Révolution populaire : terme toujours utilisé par l’extrême droite et désormais employé de plus en plus par l’extrême gauche qui a abandonné le terme de révolution prolétarienne et préfère désormais courtiser les citoyennistes, les altermondialistes, les « Indignés », etc.

Shoatique, siono-shoatique, ou holocaustique : pour l’extrême droite il y aurait une « religion », un « tabou », un « mensonge », un « racket » « holocaustiques » : le sionisme. C’est ce que pensent aussi certains individus comme Gilad Atzmon soutenus par les trotskystes du SWP britannique ou par les antisionistes « de gauche » de la librairie parisienne « Résistances », membres de la CAPJPO et d’Europalestine.

Totalitarisme mou, totalitarisme soft ou totalitarisme de la pensée : expressions que l’on retrouve sous la plume d’Alain Soral, Christian Bouchet (« Dans un monde où règne le totalitarisme mou, où les droits de l’homme sont l’unique référence »), Alain de Benoist, Riposte Laïque et les post-situs.

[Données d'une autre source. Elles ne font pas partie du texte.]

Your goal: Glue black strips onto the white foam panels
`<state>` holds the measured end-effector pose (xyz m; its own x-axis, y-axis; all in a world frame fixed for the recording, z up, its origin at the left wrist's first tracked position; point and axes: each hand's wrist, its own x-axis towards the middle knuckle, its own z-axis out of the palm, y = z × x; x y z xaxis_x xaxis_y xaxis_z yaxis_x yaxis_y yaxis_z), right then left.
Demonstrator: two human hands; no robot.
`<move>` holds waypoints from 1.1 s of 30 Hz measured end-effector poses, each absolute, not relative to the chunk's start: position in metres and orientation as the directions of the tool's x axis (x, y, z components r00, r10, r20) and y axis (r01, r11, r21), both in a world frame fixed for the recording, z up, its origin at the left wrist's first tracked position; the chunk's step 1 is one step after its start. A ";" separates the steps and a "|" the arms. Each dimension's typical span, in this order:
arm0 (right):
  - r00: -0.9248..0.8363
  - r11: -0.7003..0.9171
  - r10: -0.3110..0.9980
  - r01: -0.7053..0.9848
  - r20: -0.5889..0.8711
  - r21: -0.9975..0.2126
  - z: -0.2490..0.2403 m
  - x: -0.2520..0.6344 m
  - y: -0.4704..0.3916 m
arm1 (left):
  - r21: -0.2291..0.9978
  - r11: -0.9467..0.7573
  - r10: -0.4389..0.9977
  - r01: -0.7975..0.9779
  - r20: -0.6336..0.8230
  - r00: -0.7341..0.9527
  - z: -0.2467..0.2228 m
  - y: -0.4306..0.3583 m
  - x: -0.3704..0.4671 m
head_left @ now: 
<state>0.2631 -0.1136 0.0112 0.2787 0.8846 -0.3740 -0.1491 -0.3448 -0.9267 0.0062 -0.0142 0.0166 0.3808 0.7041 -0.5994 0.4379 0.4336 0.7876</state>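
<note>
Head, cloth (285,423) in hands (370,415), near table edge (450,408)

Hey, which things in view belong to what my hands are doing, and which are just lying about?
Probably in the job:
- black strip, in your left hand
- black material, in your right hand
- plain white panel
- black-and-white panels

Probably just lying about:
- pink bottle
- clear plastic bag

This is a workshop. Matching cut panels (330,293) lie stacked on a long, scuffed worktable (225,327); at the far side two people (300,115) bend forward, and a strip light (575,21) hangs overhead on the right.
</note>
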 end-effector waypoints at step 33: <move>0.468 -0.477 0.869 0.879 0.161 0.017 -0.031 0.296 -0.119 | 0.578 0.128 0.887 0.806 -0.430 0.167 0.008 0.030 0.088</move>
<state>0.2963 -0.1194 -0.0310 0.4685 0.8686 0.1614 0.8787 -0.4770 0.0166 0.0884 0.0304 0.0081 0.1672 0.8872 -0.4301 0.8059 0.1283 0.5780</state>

Tradition : pour l’extrême droite, ciment d’un peuple, d’une race, d’une ethnie liée à son enracinement dans un territoire (c’est pourquoi elle applaudit Chevènement quand il vante l’« enracinement concret des êtres »), à un âge d’or mythique, à des ancêtres dont il faut perpétrer le culte. L’extrême gauche n’utilise heureusement pas ce terme dans les pays du Nord. Par contre, en Amérique latine, elle cède de plus en plus aux sirènes de l’indigénisme, en le parant de vertus assembléistes, démocratiques, voire communisantes, au nom d’une prise de conscience (tardive mais bienvenue) des discriminations raciales et sociales qui frappent les Indiens d’Amérique depuis des siècles. Il est à craindre que cette attitude acritique mène aux mêmes désillusions que les mouvements pour l’indépendance nationale du XXe siècle dans le tiers monde. Ce n’est pas parce que l’on change la couleur de peau ou les phénotypes des exploiteurs, que l’exploitation disparaît.

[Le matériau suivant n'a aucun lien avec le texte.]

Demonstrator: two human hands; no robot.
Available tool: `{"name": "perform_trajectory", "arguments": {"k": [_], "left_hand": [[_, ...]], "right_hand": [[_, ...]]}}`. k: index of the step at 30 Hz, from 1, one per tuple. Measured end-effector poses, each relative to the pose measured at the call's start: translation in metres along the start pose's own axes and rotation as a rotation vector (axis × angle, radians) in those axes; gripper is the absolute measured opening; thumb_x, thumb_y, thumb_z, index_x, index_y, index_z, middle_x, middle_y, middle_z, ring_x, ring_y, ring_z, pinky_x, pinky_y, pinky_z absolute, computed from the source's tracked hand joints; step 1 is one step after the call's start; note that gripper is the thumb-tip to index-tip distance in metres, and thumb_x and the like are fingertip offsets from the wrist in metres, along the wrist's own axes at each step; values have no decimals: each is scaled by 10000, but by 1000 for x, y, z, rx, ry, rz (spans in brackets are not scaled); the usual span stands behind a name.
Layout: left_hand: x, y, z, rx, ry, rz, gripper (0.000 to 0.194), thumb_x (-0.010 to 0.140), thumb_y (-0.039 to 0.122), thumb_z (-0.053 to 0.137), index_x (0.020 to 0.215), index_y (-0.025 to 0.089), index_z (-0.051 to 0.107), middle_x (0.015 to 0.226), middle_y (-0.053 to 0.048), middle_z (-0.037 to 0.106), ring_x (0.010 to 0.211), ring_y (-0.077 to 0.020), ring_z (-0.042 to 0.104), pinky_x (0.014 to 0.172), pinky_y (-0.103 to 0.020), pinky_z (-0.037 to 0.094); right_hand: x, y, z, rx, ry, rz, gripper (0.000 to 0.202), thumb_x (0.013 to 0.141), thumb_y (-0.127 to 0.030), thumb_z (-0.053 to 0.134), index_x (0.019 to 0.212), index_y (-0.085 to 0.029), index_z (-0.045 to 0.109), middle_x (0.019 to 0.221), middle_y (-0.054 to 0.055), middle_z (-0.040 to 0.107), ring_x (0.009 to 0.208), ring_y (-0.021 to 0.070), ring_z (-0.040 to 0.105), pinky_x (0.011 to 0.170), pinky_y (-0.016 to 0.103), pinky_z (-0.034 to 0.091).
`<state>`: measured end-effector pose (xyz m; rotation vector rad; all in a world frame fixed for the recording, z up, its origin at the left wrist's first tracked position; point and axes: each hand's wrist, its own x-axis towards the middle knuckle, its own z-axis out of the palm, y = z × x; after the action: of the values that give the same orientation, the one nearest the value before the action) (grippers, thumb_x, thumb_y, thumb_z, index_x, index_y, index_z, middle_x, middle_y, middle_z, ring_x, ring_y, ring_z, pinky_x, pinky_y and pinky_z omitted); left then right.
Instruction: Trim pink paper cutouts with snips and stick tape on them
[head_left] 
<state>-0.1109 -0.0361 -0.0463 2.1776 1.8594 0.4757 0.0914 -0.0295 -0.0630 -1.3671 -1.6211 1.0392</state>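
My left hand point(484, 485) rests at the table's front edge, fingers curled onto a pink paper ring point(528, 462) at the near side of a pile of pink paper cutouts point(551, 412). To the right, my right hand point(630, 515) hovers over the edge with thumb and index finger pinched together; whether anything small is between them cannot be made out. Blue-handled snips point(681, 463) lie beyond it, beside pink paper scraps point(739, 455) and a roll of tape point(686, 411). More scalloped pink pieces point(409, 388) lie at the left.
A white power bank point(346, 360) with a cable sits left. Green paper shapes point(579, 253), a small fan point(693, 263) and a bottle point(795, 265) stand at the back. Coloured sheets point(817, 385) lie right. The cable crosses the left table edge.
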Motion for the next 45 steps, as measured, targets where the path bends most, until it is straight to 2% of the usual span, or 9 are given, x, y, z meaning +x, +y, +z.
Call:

ZOG (Zionist Occupied Government) ou ZORG (Zionist Occupied Remote Government). Cette expression signifie littéralement : « gouvernement occupé par les sionistes » ou « gouvernement occupé et contrôlé à distance par les sionistes ».

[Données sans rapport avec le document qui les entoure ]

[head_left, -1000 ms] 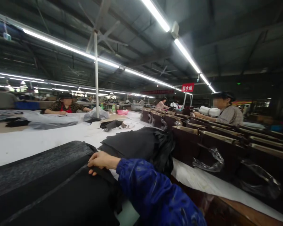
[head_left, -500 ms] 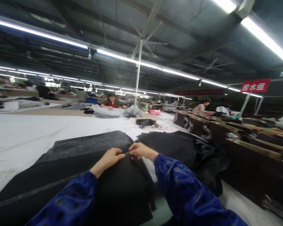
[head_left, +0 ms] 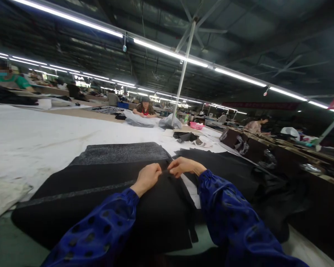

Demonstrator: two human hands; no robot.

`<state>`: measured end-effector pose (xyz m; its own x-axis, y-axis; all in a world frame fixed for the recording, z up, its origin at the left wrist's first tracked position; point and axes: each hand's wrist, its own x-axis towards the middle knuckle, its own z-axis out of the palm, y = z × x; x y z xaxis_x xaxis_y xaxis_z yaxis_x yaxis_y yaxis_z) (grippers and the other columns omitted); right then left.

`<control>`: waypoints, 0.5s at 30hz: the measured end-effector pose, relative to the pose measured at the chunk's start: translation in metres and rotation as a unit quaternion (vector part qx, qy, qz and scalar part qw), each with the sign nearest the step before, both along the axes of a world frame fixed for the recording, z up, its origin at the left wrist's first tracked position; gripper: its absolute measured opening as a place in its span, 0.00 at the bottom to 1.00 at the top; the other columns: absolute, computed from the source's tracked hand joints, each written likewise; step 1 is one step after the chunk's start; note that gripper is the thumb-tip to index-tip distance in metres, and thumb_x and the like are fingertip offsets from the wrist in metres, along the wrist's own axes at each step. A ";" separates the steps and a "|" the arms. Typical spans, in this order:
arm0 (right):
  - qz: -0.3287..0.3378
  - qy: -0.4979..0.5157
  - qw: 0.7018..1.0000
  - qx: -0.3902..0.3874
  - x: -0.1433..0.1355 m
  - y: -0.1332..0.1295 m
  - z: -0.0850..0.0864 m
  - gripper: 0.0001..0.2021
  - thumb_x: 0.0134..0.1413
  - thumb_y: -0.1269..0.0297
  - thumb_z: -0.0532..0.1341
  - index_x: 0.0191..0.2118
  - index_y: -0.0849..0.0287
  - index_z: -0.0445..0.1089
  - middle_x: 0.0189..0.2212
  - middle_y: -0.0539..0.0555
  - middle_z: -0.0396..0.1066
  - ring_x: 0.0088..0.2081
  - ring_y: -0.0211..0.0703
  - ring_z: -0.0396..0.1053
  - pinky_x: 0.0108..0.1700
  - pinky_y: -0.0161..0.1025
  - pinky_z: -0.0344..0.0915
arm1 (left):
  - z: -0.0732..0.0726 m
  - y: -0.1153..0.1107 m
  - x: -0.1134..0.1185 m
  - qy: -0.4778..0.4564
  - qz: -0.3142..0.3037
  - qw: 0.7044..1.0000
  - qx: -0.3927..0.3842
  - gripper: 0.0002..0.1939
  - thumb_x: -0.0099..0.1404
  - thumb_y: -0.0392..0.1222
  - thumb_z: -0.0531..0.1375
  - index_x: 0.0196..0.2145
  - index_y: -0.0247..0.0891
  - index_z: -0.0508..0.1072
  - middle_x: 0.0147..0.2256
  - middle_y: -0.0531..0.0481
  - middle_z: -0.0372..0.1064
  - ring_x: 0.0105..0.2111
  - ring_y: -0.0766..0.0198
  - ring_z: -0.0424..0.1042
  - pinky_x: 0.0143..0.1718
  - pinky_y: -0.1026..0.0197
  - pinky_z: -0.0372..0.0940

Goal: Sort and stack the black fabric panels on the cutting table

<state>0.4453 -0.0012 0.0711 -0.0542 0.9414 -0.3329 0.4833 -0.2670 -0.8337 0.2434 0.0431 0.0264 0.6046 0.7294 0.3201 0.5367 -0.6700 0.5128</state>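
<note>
Fabric (head_left: 105,211), black, lies in flat layers at the near side of the white table (head_left: 52,129), directly in front of the wearer. A wide speckled grey band (head_left: 122,152) runs along its far edge, and a narrow grey stripe (head_left: 83,192) crosses its left part. The right edge is uneven, with layers out of line.

Left hand (head_left: 148,177): fingers curled, thumb and fingertips drawn together on the fabric near its upper right edge. Right hand (head_left: 185,165): fingers bent and closed at the tips, pinching the fabric just beside the left hand's fingertips. The number of layers gripped cannot be told. Both arms wear blue sleeves (head_left: 231,211) with dark spots.

Right of the fabric, a black pile (head_left: 211,159) of loose sheets spreads over the table. Beyond that stands a row of dark brown panels (head_left: 250,148) with pale upper edges and clear plastic loops (head_left: 267,159) on their sides. A pale sheet (head_left: 5,193) lies at the left, above a green surface (head_left: 5,237).

Farther along the table: dark scraps (head_left: 186,136), a pink basin (head_left: 196,125), crumpled plastic (head_left: 140,119) and an upright pole (head_left: 183,78). A person (head_left: 145,108) sits behind the plastic, arms forward. More people are seen at left and right, partly blurred.
</note>
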 end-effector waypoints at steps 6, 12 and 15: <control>-0.021 -0.014 0.999 0.020 0.016 -0.002 0.011 0.12 0.42 0.68 0.68 0.36 0.65 0.73 0.25 0.50 0.71 0.25 0.31 0.68 0.29 0.29 0.69 | -0.003 0.001 -0.001 0.016 0.003 1.000 0.010 0.07 0.63 0.37 0.52 0.31 0.40 0.70 0.34 0.49 0.73 0.35 0.60 0.71 0.34 0.62 0.59; 0.058 -0.100 0.989 0.092 0.008 -0.006 0.012 0.11 0.47 0.69 0.63 0.39 0.65 0.74 0.26 0.50 0.69 0.26 0.32 0.66 0.28 0.29 0.66 | -0.004 0.000 0.000 0.033 -0.008 0.999 0.026 0.07 0.63 0.37 0.52 0.33 0.41 0.70 0.35 0.49 0.72 0.36 0.61 0.71 0.35 0.63 0.59; 0.103 -0.153 0.977 0.106 0.002 -0.005 0.011 0.11 0.49 0.70 0.60 0.40 0.65 0.74 0.26 0.50 0.70 0.27 0.34 0.67 0.29 0.30 0.66 | -0.005 -0.001 0.000 0.039 -0.015 0.998 0.039 0.07 0.64 0.36 0.51 0.33 0.41 0.69 0.36 0.50 0.72 0.37 0.61 0.71 0.36 0.62 0.59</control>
<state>0.4474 -0.0063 0.0821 -0.1787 0.9704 -0.1624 0.7443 0.0254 -0.6674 0.2429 0.0417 0.0216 0.6507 0.6857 0.3262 0.5526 -0.7223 0.4158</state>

Peu utilisé en France sous cette appellation grossièrement antisémite, ce pseudo-concept est en fait très répandu, sous d’autres formes plus consensuelles et moins connotées politiquement : Big Brother, le Système, le mondialisme, la Trilatérale, la mcworldisation du monde, le Groupe de Bilderberg, etc. Deux universitaires de Harvard – John Mearsheimer et Stephen M. Walt – qui prétendent qu’un « lobby pro-israélien » détermine la politique étrangère américaine – écrivirent un article sur ce sujet qui fit le tour des sites d’extrême gauche et altermondialistes sans susciter la moindre critique, avant de publier un livre Le lobby pro-israélien et la politique étrangère américaine, traduit aux Editions La Découverte, maison de référence pour la gauche française… Personne ne remarqua que ces deux auteurs défendaient un point de vue isolationniste, favorable aux « véritables intérêts » de l’impérialisme américain.

Il suffit de lire la majorité des articles antisionistes diffusés sur le Net pour retrouver la même idée, diffusée par les nazis américains, le Ku Klux Klan, les milices nationalistes américaines, etc., depuis des décennies.